WHAT TO PRODUCE. Determine how many lines in the listing hold "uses" and give only that number.

• • •

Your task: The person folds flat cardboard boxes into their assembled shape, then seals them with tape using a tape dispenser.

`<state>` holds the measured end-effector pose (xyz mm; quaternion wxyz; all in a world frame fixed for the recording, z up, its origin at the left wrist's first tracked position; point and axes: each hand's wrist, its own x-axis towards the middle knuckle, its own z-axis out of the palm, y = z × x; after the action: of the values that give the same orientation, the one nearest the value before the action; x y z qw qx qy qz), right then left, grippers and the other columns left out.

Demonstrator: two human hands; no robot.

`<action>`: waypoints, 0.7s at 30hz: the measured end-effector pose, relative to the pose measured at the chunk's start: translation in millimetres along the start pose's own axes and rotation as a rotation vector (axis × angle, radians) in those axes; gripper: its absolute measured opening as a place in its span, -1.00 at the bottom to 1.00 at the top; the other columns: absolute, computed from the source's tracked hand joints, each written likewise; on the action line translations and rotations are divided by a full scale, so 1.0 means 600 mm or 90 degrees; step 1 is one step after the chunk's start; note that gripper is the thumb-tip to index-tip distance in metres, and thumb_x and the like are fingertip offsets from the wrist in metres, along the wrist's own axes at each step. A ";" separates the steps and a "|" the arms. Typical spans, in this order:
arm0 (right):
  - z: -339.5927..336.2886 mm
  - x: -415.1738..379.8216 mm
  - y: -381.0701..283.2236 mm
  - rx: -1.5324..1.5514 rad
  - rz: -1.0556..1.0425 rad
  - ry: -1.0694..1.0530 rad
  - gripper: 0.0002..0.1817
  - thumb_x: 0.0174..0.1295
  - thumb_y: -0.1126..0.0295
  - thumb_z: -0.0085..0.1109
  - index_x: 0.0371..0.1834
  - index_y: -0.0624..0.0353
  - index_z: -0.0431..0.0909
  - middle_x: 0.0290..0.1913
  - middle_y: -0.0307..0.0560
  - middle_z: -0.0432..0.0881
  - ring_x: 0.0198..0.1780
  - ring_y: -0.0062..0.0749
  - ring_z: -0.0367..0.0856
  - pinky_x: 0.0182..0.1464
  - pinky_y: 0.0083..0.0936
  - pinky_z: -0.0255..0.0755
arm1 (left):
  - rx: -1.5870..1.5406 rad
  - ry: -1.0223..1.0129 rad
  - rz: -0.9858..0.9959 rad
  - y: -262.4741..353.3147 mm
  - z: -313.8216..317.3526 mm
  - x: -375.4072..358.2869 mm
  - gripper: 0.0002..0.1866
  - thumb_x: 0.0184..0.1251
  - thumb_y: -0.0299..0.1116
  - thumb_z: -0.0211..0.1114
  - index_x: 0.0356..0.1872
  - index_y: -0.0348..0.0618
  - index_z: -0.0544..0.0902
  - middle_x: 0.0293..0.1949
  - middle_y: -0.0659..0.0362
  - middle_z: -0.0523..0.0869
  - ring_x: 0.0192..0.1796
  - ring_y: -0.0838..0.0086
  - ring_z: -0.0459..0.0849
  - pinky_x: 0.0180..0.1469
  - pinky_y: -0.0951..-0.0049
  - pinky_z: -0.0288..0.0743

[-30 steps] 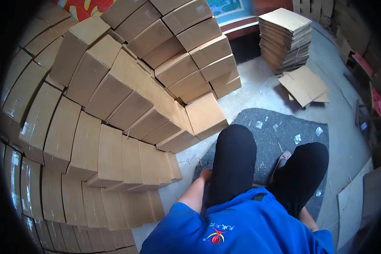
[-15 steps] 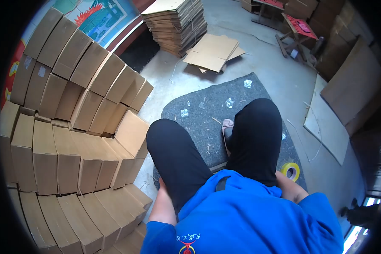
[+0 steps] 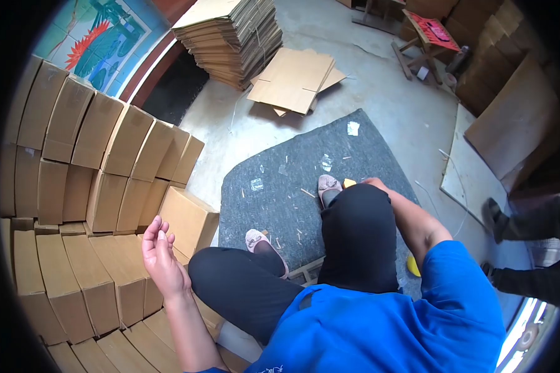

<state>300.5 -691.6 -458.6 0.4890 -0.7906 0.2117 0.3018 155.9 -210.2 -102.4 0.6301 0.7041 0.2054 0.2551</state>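
Note:
My left hand point(image 3: 162, 256) is raised beside my left knee with its fingers apart and nothing in it. It hovers in front of the nearest taped cardboard box point(image 3: 190, 217) in the stacked rows. My right arm stretches forward past my right knee. My right hand point(image 3: 372, 182) is mostly hidden behind that knee, next to a small yellow object point(image 3: 350, 183) on the grey mat point(image 3: 305, 168). Whether the fingers grip it I cannot tell. A yellow tape roll point(image 3: 412, 265) peeks out under my right arm.
Rows of sealed cardboard boxes point(image 3: 93, 186) fill the left. A tall stack of flat cartons point(image 3: 230, 31) and loose flattened cartons point(image 3: 295, 78) lie ahead on the concrete floor. Another person's legs point(image 3: 529, 248) stand at the right, near leaning cardboard sheets point(image 3: 510, 124).
My left hand has come up from beside my thigh and opened. My right arm has swung forward past the knee to the mat. The view turned right, and another person's legs came into sight.

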 end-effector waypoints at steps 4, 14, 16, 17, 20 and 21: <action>0.015 0.079 -0.246 -0.150 -0.040 -0.113 -0.57 0.32 0.23 0.23 0.19 0.21 0.59 -0.12 -0.09 0.73 -0.24 -0.38 0.71 -0.28 -0.39 0.58 | 0.192 -0.349 0.129 0.069 0.115 -0.011 -0.68 0.22 -0.56 0.32 0.02 -0.31 0.62 0.17 -0.06 0.64 0.25 0.23 0.59 0.35 0.24 0.40; 0.102 0.392 -0.488 0.196 0.139 0.132 -0.33 0.37 -0.08 0.14 0.37 0.17 0.39 0.23 0.03 0.55 0.03 -0.13 0.65 -0.05 -0.12 0.55 | 0.332 -0.764 0.130 -0.028 0.238 0.115 -0.44 0.14 -0.31 0.43 0.21 -0.19 0.56 0.20 -0.04 0.64 0.12 0.05 0.65 0.14 0.11 0.52; 0.139 0.423 -0.475 0.382 0.133 -0.007 -0.29 0.34 -0.14 0.17 0.36 0.16 0.36 0.36 0.07 0.40 0.14 -0.06 0.56 0.00 -0.06 0.50 | 0.319 -0.775 0.065 -0.035 0.252 0.142 -0.49 0.14 -0.38 0.41 0.17 -0.18 0.58 0.19 -0.04 0.64 0.11 0.04 0.65 0.12 0.14 0.52; 0.155 0.429 -0.477 0.447 0.125 -0.010 -0.45 0.37 -0.03 0.21 0.23 0.13 0.44 0.15 0.01 0.58 0.00 -0.19 0.65 -0.13 -0.24 0.55 | 0.321 -0.770 0.036 -0.042 0.255 0.151 -0.48 0.14 -0.38 0.41 0.18 -0.18 0.58 0.19 -0.04 0.64 0.12 0.04 0.65 0.12 0.15 0.52; 0.165 0.467 -0.459 0.509 0.119 -0.107 -0.72 0.40 0.19 0.22 0.01 0.12 0.54 -0.20 -0.14 0.69 -0.34 -0.41 0.66 -0.36 -0.52 0.54 | 0.328 -0.774 0.003 -0.059 0.269 0.174 -0.48 0.14 -0.39 0.42 0.18 -0.19 0.57 0.19 -0.03 0.64 0.12 0.03 0.65 0.11 0.16 0.52; 0.164 0.460 -0.453 0.562 0.086 -0.116 -0.86 0.42 0.32 0.20 -0.08 0.11 0.54 -0.27 -0.19 0.69 -0.37 -0.47 0.69 -0.43 -0.65 0.52 | 0.332 -0.774 0.002 -0.063 0.273 0.181 -0.47 0.14 -0.38 0.42 0.19 -0.19 0.56 0.19 -0.03 0.64 0.12 0.02 0.64 0.11 0.16 0.51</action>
<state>646.0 -496.6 -505.6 0.7752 -0.4608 0.3273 0.2822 343.3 -267.4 -141.4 0.4423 0.8525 -0.1331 -0.2447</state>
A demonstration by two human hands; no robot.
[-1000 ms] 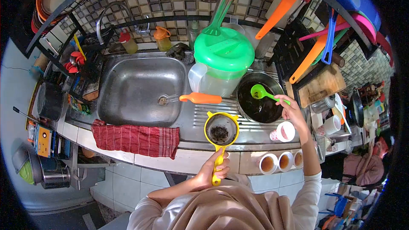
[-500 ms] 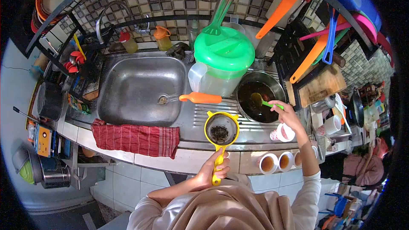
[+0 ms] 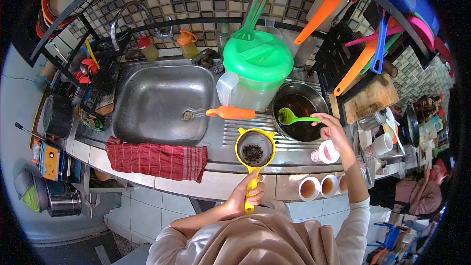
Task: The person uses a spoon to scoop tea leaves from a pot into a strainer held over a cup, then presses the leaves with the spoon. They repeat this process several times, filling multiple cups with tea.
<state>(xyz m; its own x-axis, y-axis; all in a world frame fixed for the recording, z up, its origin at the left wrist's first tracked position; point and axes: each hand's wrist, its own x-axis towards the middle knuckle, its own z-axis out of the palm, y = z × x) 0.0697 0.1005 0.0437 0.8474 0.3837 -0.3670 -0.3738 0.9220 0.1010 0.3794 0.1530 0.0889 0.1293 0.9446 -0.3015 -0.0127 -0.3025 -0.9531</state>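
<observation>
My left hand point(image 3: 247, 194) is closed around the handle of a yellow strainer point(image 3: 269, 162) with dark leaf-like bits in its mesh. The strainer is level, over the counter's front edge. My right hand point(image 3: 329, 130) grips the handle of a green ladle point(image 3: 290, 117). The ladle's bowl is inside a metal pot point(image 3: 321, 102) of dark brown liquid, above or at its surface. Just below my right hand, a patterned paper cup point(image 3: 316, 155) leans on its side or tilts. Cups of brown liquid point(image 3: 308, 188) stand in a row along the counter edge, partly hidden by my right arm.
A pitcher with a green lid point(image 3: 257, 61) stands behind the pot. An orange-handled utensil point(image 3: 230, 113) lies between the sink point(image 3: 162, 103) and pitcher. A red cloth point(image 3: 156, 160) drapes over the front edge. Orange and blue utensils point(image 3: 363, 66) hang at upper right.
The green ladle's bowl has come up out of the dark liquid and shifted left within the pot. My right hand has moved slightly. My left hand and the strainer stay put.
</observation>
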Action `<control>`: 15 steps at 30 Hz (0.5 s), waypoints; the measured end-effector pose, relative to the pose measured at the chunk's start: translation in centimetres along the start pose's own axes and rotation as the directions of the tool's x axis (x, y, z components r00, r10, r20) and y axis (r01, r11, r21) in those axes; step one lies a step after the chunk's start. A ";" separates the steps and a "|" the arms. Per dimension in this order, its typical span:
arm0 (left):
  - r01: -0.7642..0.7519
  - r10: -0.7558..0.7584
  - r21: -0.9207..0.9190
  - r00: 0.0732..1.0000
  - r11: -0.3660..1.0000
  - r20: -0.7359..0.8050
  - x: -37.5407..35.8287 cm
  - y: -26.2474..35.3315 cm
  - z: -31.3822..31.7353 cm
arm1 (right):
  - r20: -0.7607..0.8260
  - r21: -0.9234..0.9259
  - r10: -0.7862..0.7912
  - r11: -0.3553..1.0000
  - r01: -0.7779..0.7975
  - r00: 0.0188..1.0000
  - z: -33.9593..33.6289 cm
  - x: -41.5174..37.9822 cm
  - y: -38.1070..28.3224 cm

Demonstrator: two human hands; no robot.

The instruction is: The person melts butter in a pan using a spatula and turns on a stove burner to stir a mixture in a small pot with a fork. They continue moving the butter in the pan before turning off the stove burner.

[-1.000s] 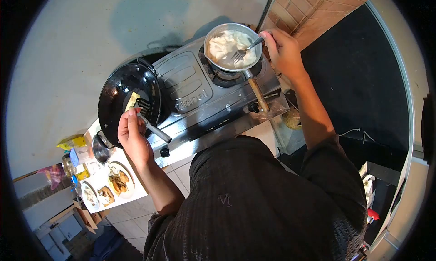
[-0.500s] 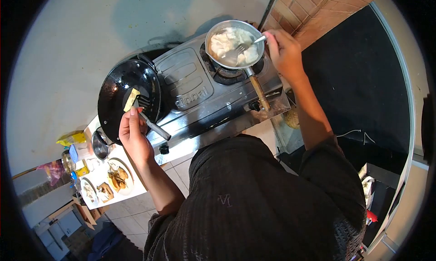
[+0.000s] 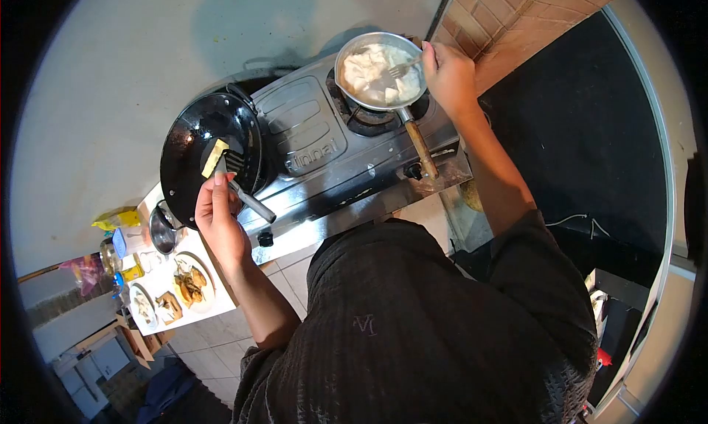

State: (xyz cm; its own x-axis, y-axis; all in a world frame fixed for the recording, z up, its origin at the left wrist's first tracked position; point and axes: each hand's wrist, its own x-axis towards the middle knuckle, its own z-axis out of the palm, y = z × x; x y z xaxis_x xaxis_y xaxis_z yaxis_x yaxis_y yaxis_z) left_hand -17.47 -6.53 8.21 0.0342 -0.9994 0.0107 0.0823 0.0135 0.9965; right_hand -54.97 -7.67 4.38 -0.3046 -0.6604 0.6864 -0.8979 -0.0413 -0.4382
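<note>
My right hand [image 3: 451,74] is closed on a fork [image 3: 402,69], its tines dipped into a saucepan [image 3: 341,81] of cloudy liquid. Soft white pieces [image 3: 366,66] float in there around the tines. Over the near rim of a dark wok [image 3: 181,147], my left hand [image 3: 221,214] pinches a thin silver utensil [image 3: 222,165]. A pale yellow block [image 3: 214,158] is at that utensil's far end, above the wok's inside. Close beside these fingers lies a black slotted spatula [image 3: 234,161], with its grey handle sticking out past the rim; I cannot tell whether the fingers touch it.
Both vessels stand on a silver two-burner stove [image 3: 306,129]. The saucepan's wooden handle [image 3: 420,147] points toward me, over the front edge. At left, a white table [image 3: 214,306] carries a plate of browned food [image 3: 193,282], a metal bowl [image 3: 162,228] and jars. A wall rises behind.
My right hand has drawn slightly left and up over the saucepan, and the fork's tines have shifted a little in the liquid. The left hand stays nearly still.
</note>
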 end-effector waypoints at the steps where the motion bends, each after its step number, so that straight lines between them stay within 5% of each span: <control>1: -0.002 0.002 0.000 1.000 1.000 -0.001 -0.1 0.0 0.0 | 0.014 -0.066 0.054 0.996 -0.053 0.998 0.3 -0.2 0.1; 11: -0.011 0.011 -0.002 1.000 1.000 -0.020 -0.7 -0.1 -0.1 | 0.031 0.031 0.327 0.944 -0.328 0.944 3.3 -0.9 2.3; 15: -0.001 0.001 -0.018 1.000 1.000 -0.029 -0.9 -0.2 -0.3 | -0.015 -0.147 0.305 0.941 -0.303 0.952 1.1 0.0 0.3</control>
State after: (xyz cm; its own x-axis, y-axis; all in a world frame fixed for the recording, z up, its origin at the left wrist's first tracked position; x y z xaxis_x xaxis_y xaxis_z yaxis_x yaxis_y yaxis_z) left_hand -17.23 -5.66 7.94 0.0630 -0.9980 0.0089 0.0998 0.0152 0.9949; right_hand -54.92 -8.45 3.59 -0.5684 -0.6302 0.5290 -0.7996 0.2715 -0.5357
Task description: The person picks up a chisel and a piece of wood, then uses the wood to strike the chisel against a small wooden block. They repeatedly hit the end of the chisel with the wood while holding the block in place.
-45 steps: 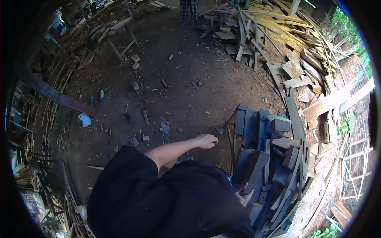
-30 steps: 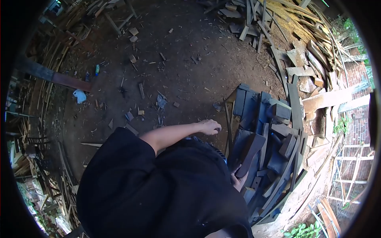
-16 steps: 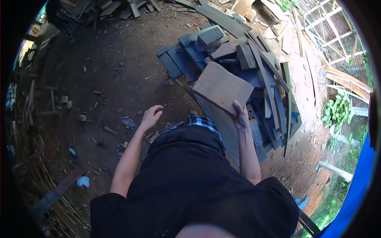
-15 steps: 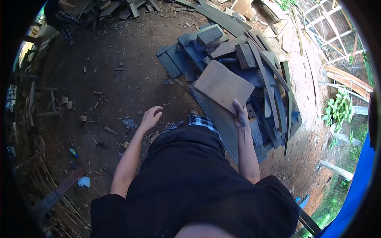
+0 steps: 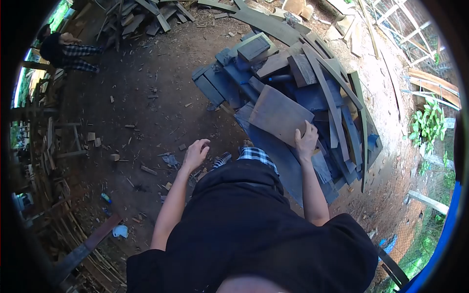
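Observation:
A flat brown wooden board (image 5: 279, 115) lies tilted on top of a pile of dark planks and blocks (image 5: 305, 95). My right hand (image 5: 306, 140) is at the board's near right corner, back of the hand up. Its fingers are spread and touch the edge, not wrapped around it. My left hand (image 5: 196, 155) hangs above the ground, left of my legs. Loosely bent and apart, its fingers hold nothing. Under the board, a broad dark sheet (image 5: 273, 149) slopes toward my feet.
Another person (image 5: 66, 51) is at the upper left, near a heap of wood scraps (image 5: 141, 17). Offcuts and chips litter the dirt floor (image 5: 146, 102). Stacked strips (image 5: 73, 229) line the left side. Right of the pile are a leafy plant (image 5: 426, 124) and wire fencing.
My right hand has turned from gripping the board's edge, thumb on top, to lying palm down at its corner. The board has settled lower on the pile. The view has shifted slightly.

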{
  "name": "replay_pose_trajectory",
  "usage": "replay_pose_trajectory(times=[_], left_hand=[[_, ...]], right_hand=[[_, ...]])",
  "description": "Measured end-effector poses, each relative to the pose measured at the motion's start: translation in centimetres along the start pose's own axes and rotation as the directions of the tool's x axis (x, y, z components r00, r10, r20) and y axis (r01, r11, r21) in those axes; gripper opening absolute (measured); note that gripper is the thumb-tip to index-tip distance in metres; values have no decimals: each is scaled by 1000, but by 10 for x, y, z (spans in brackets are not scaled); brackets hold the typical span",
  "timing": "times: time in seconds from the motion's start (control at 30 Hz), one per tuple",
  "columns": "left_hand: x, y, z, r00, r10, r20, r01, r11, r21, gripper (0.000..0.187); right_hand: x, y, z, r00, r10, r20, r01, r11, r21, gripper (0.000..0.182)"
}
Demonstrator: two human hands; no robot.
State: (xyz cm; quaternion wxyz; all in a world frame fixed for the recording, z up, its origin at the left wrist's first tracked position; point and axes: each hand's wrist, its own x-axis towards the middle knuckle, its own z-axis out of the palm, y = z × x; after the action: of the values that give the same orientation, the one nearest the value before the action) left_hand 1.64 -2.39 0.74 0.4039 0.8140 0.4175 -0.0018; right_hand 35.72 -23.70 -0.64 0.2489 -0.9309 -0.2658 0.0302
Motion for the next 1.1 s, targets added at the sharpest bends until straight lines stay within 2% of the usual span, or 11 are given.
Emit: replay_pose_trajectory(times=[0.17, 0.23, 0.3, 0.33, 0.37, 0.4, 0.5, 0.63, 0.87, 1.0, 1.1], left_hand=[[7, 6, 1, 1000, -10, 13, 10, 1000, 2, 26], [9, 9, 0, 1000, 0, 11, 0, 1000, -2, 27], [7, 15, 0, 1000, -17, -7, 17, 1000, -7, 27], [9, 17, -5, 999, -30, -31, 30, 1000, -7, 27], [7, 18, -6, 999, -34, -34, 34, 999, 3, 27], [4, 19, -5, 997, -41, -69, 39, 999, -33, 27], [-5, 19, 0, 991, -67, -118, 59, 995, -76, 27], [-21, 15, 6, 988, -121, -93, 116, 992, -48, 27], [-14, 27, 12, 989, -147, 20, 146, 989, 14, 27], [16, 56, 5, 996, -77, 43, 72, 991, 111, 27], [39, 74, 1, 992, -50, 114, 34, 990, 139, 28]], right_hand=[[76, -41, 15, 972, -233, 0, 227, 948, 225, 33], [118, -51, 59, 994, -105, 11, 87, 879, 469, 22], [188, -13, 155, 827, 220, 518, -552, 493, 672, 16], [200, -31, 157, 822, 216, 527, -559, 479, 677, 16], [212, -58, 144, 558, 480, 677, -779, 22, 626, 15], [222, -71, 145, 183, 553, 813, -743, -464, 483, 15], [230, -82, 161, 276, 651, 707, -727, -340, 597, 22], [227, -91, 170, 202, 685, 700, -667, -428, 611, 23], [226, -77, 156, 236, 473, 849, -751, -465, 468, 37], [209, -74, 151, 327, 323, 888, -778, -442, 447, 36], [188, -97, 124, 573, 195, 796, -733, -312, 604, 29]])
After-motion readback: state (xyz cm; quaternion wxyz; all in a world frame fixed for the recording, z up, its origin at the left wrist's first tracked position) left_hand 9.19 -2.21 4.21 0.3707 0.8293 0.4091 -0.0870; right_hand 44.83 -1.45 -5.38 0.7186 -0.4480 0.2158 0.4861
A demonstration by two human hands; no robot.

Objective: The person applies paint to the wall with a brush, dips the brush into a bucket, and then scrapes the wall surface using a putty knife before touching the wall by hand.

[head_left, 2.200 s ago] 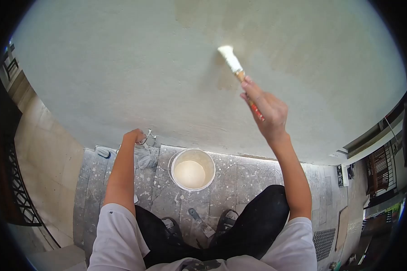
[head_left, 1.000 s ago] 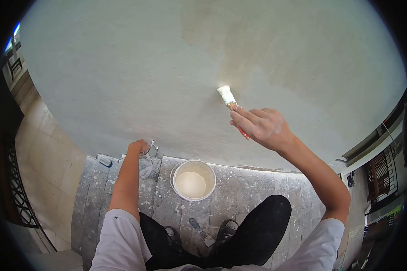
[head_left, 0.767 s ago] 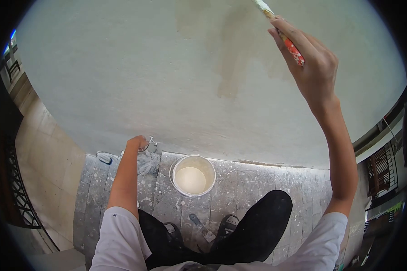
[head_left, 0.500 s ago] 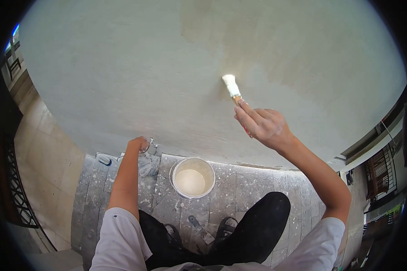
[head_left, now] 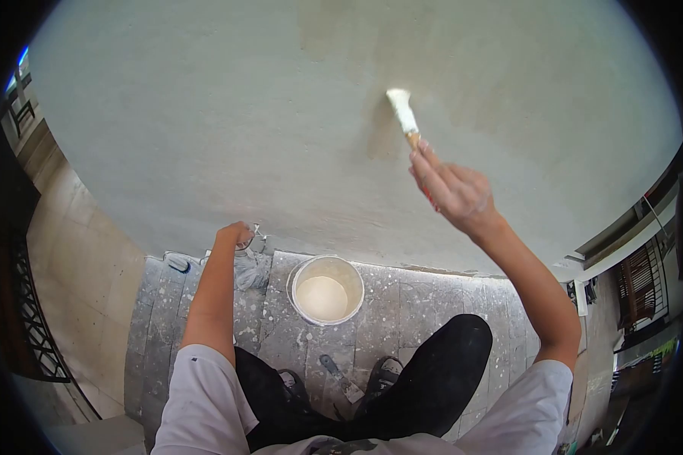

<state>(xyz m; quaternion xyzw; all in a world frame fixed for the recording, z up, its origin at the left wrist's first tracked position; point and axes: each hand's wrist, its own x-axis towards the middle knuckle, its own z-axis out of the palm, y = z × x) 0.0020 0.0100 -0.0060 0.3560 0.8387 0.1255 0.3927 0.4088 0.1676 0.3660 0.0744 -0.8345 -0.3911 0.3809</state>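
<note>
My right hand (head_left: 457, 189) is closed round the wooden handle of a paintbrush (head_left: 403, 111). White paint covers the brush, whose bristle tip meets the grey-green wall (head_left: 205, 114) beside a darker patch. Low on the left, my left hand (head_left: 237, 234) has its fingers curled by the wall's base, near a small whitish metal piece (head_left: 259, 232); whether it grips that piece is hidden. A white bucket (head_left: 359, 290) of cream paint stands on the floor between my arms.
Paint-spattered grey sheeting (head_left: 402, 303) covers the floor. A scraper (head_left: 341, 378) lies between my shoes. Crumpled clear plastic (head_left: 250, 274) is left of the bucket. A dark metal railing (head_left: 34, 318) stands at far left, and a wooden bench (head_left: 639, 292) at far right.
My right hand and the paintbrush have moved up the wall and slightly right. My left hand has stayed in nearly the same place; the whole view has shifted a little.
</note>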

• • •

ANSWER TO THIS EXERCISE. 2